Let me start with a mystery: What accounts for big injections of public money into arts projects in Toronto — the museum, art gallery, opera etc. — by the Harris government?

The Harris Tories have scorned the city, amalgamated it against its will and let it decay like the garbage in its streets. As for the arts, Mike Harris never showed concern, yet this is where he chose to deposit his “legacy.”

Here’s a theory. Mike Harris, on the eve of leaving, realizes that devastation is not much of a legacy; something positive would be preferable. But why arts buildings?

It’s the best he can come up with, that will create something without undoing the damage done by his beloved Common Sense Revolution, without destroying the wreckage he wrought.

Was Mike Harris such a wrecker? Take his own press release describing his achievements. Let me recount the verbs: scrapping, eliminating, getting government out of, removing, repealing, reducing, ending, breaking, cracking down on.

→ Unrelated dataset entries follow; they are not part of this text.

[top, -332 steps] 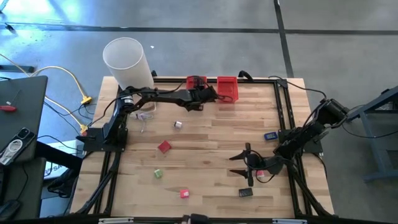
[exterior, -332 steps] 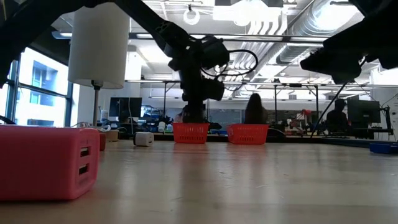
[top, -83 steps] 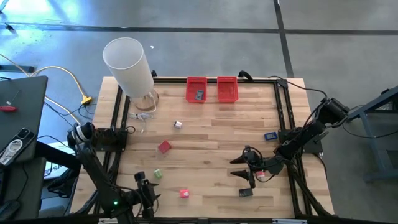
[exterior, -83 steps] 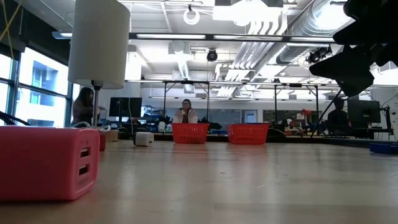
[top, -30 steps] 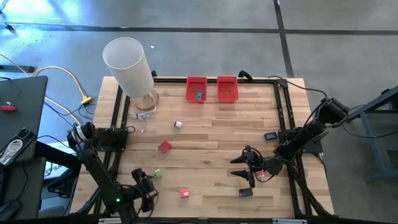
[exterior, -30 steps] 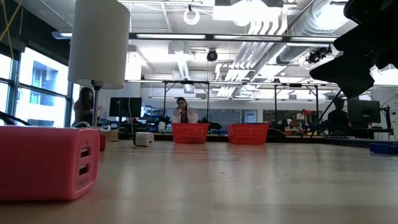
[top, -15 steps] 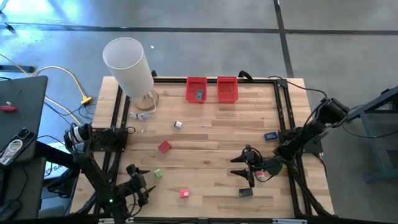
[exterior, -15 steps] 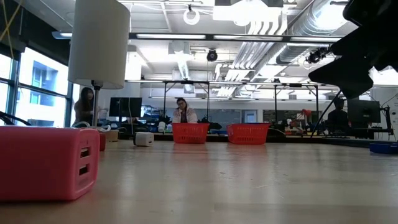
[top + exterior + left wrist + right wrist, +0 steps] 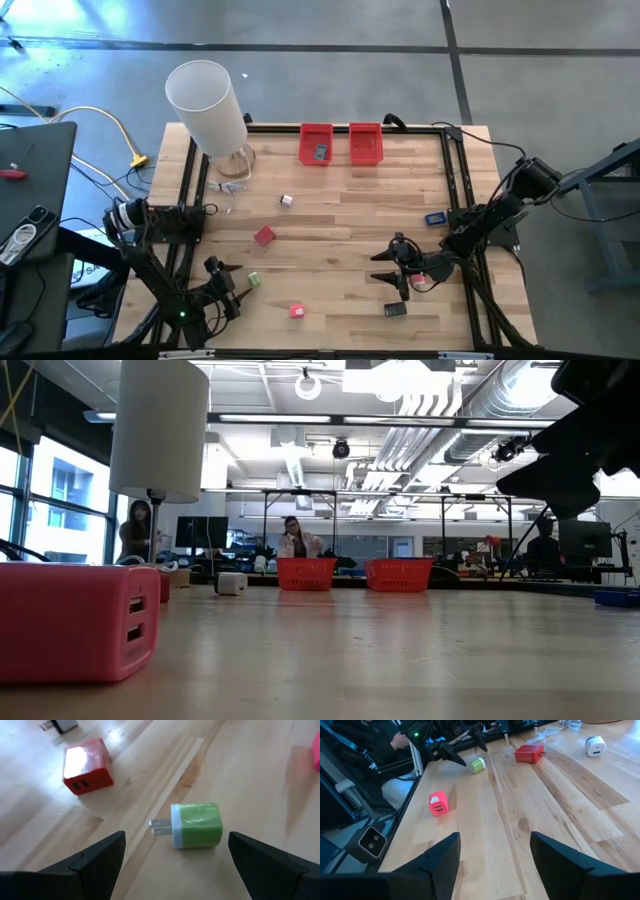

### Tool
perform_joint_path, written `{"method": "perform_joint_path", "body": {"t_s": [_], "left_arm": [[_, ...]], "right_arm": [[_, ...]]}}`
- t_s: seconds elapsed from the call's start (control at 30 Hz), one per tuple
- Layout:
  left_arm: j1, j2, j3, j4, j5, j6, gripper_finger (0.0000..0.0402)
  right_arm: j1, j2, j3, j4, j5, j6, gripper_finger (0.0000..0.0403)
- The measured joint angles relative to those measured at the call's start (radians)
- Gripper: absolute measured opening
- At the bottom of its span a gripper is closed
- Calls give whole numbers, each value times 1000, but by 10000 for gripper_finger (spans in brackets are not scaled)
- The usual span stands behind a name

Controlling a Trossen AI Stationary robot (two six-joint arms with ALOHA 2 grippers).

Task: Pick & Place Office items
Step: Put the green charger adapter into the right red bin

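Note:
The office items are small chargers and flat pieces scattered on the wooden table. A green charger (image 9: 196, 826) lies on its side, prongs toward the table's left edge. My left gripper (image 9: 226, 279) is open just to the left of the green charger (image 9: 254, 279), its fingers (image 9: 100, 860) standing apart on either side without touching it. A red charger (image 9: 264, 236) lies beyond it and a pink one (image 9: 296, 311) near the front edge. My right gripper (image 9: 388, 267) hangs open over the right half of the table, nothing between its fingers (image 9: 440, 860).
Two red bins (image 9: 316, 145) (image 9: 365, 142) stand at the far edge, the left one with a grey piece inside. A tall white cylinder (image 9: 205, 95) stands at the far left corner. A white charger (image 9: 287, 200), a blue piece (image 9: 434, 218) and a black piece (image 9: 395, 310) lie loose.
My left gripper has come away from the table's near edge toward the green charger, sinking and turning as it went, its fingers still apart. The chargers have not moved.

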Motion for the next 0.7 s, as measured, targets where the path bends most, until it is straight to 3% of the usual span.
{"method": "perform_joint_path", "body": {"t_s": [0.23,0.5,0.7], "left_arm": [[6,0,-80,161,-34,55,344],[15,4,-128,199,-32,57,344],[12,87,-129,243,-95,49,344]], "right_arm": [[0,0,0,-5,0,0,229],[0,0,0,-5,0,0,229],[0,0,0,-5,0,0,229]]}}
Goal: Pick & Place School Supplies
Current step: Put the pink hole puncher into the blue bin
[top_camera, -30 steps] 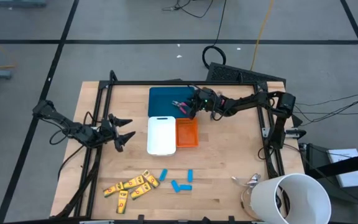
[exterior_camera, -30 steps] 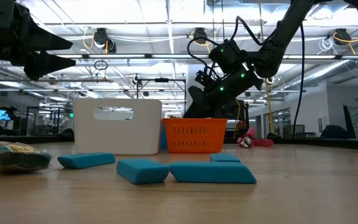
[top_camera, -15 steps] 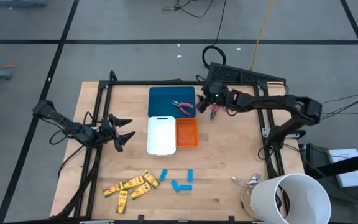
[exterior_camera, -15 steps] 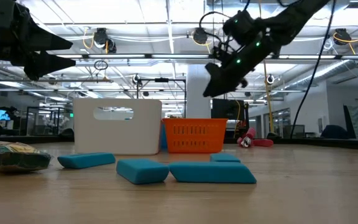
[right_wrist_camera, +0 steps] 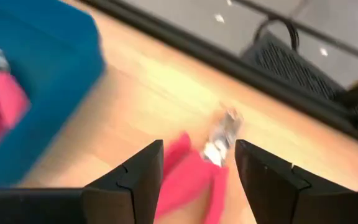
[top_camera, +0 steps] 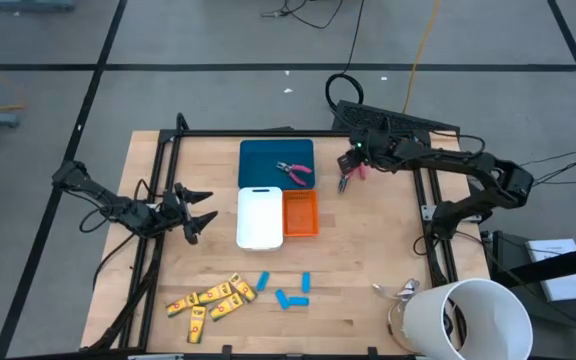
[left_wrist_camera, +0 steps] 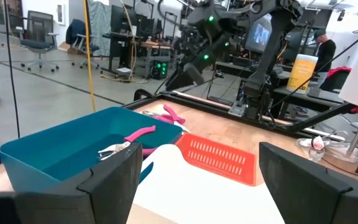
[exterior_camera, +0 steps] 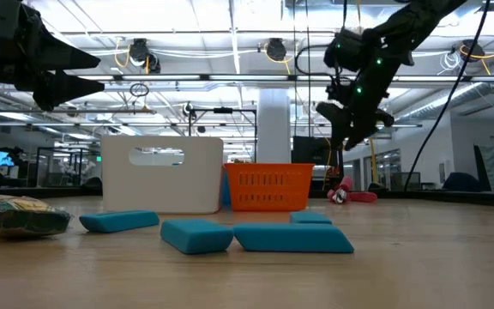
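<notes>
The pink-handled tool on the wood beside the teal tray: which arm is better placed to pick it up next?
Probably the right arm. Its open gripper hangs just above the pink-handled tool, which shows between its fingers in the right wrist view. The left gripper waits open at the table's left edge, beyond the teal tray.

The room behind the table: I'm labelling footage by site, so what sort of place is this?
Probably a robotics lab or workshop in an open industrial hall. The ceiling has bare beams and strip lights, an office chair stands on the open floor, and cables trail across it.
</notes>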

At the very start, he attacked welfare rates, non-profit housing, daycare, support for fruit growers, Wheel-Trans, job equity, job programs for youth, pay-equity funding, labour-law changes, and fired 13,000 people.

Ontario now ranks last in spending for higher education among the provinces. And a study done for the government ranked it last in care at nursing homes among comparable places.

Then there are the actual fatalities connected to his watch: Walkerton, possibly Ipperwash, and the poor woman who died under house arrest for welfare fraud.

Was there nothing positive? What do his backers say?

Lorrie Goldstein of The Toronto Sun lists tax cuts, balanced budgets and a better economy. But the economy, most people believe, pretty much follows the United States economy. Tax cuts, unless you were rich, got eaten up by higher local property taxes to make up for the downloading and by new user fees. And balanced budgets are an odd abstraction to take satisfaction from. Besides, since September 11, they seem to have lost sacred status.

The real sources of satisfaction in the Harris years, I’d say, lay in inflicting punishment on the vulnerable and undeserving. The Harris press release talks about “a tough new curriculum” in the schools, “making parole a privilege not a right,” “a strict discipline facility for young offenders,” and “no-frills jails while Ottawa builds Club Feds.”

Mike Harris didn’t just get rid of nurses, he likened them to obsolete Hula-Hoop makers.

I think it would be wrong to underestimate the satisfactions that can be gained from laying some pain on others, especially in hard or confusing times.

Mike Harris was the ideal politician to mete out these rewards. I have never thought he was a true right-wing ideologue, like the zealots around him, but rather a guy with a nasty streak who was open to ideology. It’s been said that voters liked him because he did what he said — yet he didn’t.

He promised not to cut classroom funding and, by all accounts but his own, did so. The municipal amalgamations were promised nowhere. I’d say what voters responded to instead was a sense of authenticity; he really believed in and enjoyed the attacks on teachers or the poor.

It’s not that he did what he said, but that he was what he seemed. His personality suited destruction and anger. I don’t mean privately, I have no idea what he is like deep down. But as a public figure, he enjoyed bullying and picking fights.

There is a theory that the superb Toronto Blue Jays pitcher Dave Stieb started to decline not because he lost the skill to win games and retire batters, but because he lost the vicious speed to humiliate them as he struck them out, and needed that feeling to keep going. There, perhaps, lies a reason for the Harris departure.

The Globe and Mail’s John Ibbitson, a big Harris fan, says he left “simply because he has run out of things to oppose.”

Let me say here that I am a big fan of what philosopher Herbert Marcuse called the power of negative thinking. Sappy optimism is a real pain, and happy faces are the worst. But, in politics, most destruction is done for the sake of creation. The left revolutionaries of the 20th century overthrew their social orders in order to implement their dream of socialism. In the West, dismantlers of the welfare state such as Brian Mulroney or Ronald Reagan could at least claim achievements such as the Canada-U.S. free-trade deal, or the end of the Cold War.

Mike Harris, perhaps uniquely, was about destroy and destroy some more.

Hence the arts projects. It can’t have been easy for a born wrecker like him. But at least he didn’t give the money to the artists themselves. They’ll continue underfunded and undervalued. He put it into bricks and mortar for the cultural mausoleums that serve, on the surface, the same rich folks who were the only ones to benefit substantially from his tax cuts.

We know the reality is different, lots of commoners go to the Royal Ontario Museum and the opera. But at least he avoided the appearance of social solidarity.


Rick Salutin

Rick Salutin is a Canadian novelist, playwright and critic. He is a strong advocate of left wing causes and writes a regular column in the Toronto Star.